Em meio a estes devaneios todos a me torturar, foi que resolvi escrever este artigo, quando displicentemente me ocorreu um insight: Se, assim como na fase da memória primitiva (a partir de seis semanas depois da concepção), fosse cientificamente comprovada a possibilidade de se falar, por exemplo, em memória pré-conceptiva (Que para a minha própria conveniência seria a fase imediatamente prévia à concepção ou fecundação), poder-se-ia encontrar uma explicação bem original para a paixão universal pelo futebol, fazendo-se uma analogia dos jogadores que correm atrás da bola com os gametas masculinos (espermatozóides) disputando entre si o gameta feminino (óvulo). Nesta esdrúxula, mas (confessem) inteligente lógica comparativa, o espermatozóide que consegue fecundar o óvulo, equivale alegoricamente ao jogador que consegue marcar um gol.
Maluquice à parte, no que diz respeito a sua origem, relatos históricos dão conta de que na China Antiga os soldados chineses praticavam um jogo que consistia na formação de equipes após as guerras para chutar as cabeças de integrantes das tropas inimigas. Esta prática evoluiu com o tempo, quando as cabeças humanas foram substituídas por bolas de couro revestidas com cabelo. Por volta do século I a.C, os gregos e os romanos criaram um jogo praticado em terreno retangular, no qual utilizavam uma bola feita da bexiga de boi, contendo dentro areia ou terra.
No Brasil, o futebol foi introduzido pelo jovem paulistano de nome inglês, Charles Miller, que em 1894 retornava da Inglaterra, onde havia estudado, trazendo para cá as regras e as técnicas deste esporte que mais parece ser genuinamente nosso que d’outras plagas.
Assim, desde as conquistas das copas de 1958 e 1962, o Brasil emergiu como uma potência nesta seara esportiva, ficando mundialmente batizado como o “país do futebol”, máxime com a notoriedade alcançada por Pelé, a quem o mundo consagrou com os títulos de “Rei do Futebol” e “Atleta do Século”. Um dos fatos mais marcantes e emblemáticos da reverência e devoção de todo o mundo ao futebol, foi quando Pelé interrompeu uma guerra civil na África, em 1969. Neste dia, as forças rivais foram ao estádio para que pudessem vê-lo jogar pelo Santos FC.
Oswald de Andrade, em sua crônica Carta a uma torcida, entendia o futebol, no contexto sócio-político da década de setenta, como sendo uma válvula de escape; o novo ópio do povo em face das injustiças sociais impostas pelo capitalismo selvagem.
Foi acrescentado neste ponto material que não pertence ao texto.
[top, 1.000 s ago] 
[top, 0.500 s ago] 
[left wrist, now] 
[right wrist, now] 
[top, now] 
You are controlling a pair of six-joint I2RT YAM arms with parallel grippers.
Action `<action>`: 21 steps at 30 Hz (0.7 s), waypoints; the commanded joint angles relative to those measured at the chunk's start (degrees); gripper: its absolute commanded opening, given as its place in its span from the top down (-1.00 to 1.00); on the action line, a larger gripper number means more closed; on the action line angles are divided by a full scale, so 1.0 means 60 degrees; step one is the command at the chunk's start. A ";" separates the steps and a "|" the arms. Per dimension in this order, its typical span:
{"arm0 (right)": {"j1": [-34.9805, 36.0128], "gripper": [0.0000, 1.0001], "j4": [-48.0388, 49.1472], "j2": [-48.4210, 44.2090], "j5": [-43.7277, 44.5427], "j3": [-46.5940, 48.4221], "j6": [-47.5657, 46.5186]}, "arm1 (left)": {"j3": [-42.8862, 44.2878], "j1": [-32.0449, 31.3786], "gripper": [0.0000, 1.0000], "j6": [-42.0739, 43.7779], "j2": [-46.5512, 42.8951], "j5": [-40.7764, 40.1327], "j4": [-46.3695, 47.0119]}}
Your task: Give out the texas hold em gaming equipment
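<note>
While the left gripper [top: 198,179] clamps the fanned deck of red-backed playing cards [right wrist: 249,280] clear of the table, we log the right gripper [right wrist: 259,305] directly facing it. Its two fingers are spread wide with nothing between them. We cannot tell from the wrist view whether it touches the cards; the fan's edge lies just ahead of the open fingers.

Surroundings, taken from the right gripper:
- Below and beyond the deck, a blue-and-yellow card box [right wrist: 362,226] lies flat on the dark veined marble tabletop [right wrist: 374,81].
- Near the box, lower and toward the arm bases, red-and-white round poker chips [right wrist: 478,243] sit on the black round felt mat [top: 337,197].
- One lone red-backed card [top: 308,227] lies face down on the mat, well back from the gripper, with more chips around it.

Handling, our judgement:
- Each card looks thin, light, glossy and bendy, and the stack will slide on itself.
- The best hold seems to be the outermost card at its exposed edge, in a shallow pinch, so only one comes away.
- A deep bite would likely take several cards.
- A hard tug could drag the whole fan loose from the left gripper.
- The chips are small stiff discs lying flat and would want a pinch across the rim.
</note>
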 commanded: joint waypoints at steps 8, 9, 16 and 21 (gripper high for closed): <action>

Uma forma atualizada da expressão latina panis et circensis (política do pão e circo) praticada na Roma Antiga, em que o Estado buscava promover os espetáculos como um meio de manter os plebeus afastados da política e das questões sociais.
Em que pese a grande participação e interesse populares no universo do futebol, verifica-se aí a presença de aspectos que maculam e atentam contra a justiça social, os direitos humanos e os princípios da democracia, como respectivamente sejam: As astronômicas remunerações dos jogadores dos grandes clubes, comparados à média salarial dos cidadãos comuns dos países em geral; os delitos e vandalismos praticados pelas torcidas organizadas; a quase vitalícia permanência do cartola João Havelange por 24 anos na presidência da FIFA (1974 a 1998), bem como do seu ex-genro, Ricardo Teixeira, que por, iguais, 24 anos ficou no comando da CBF (mandato até a copa do mundo de 2014).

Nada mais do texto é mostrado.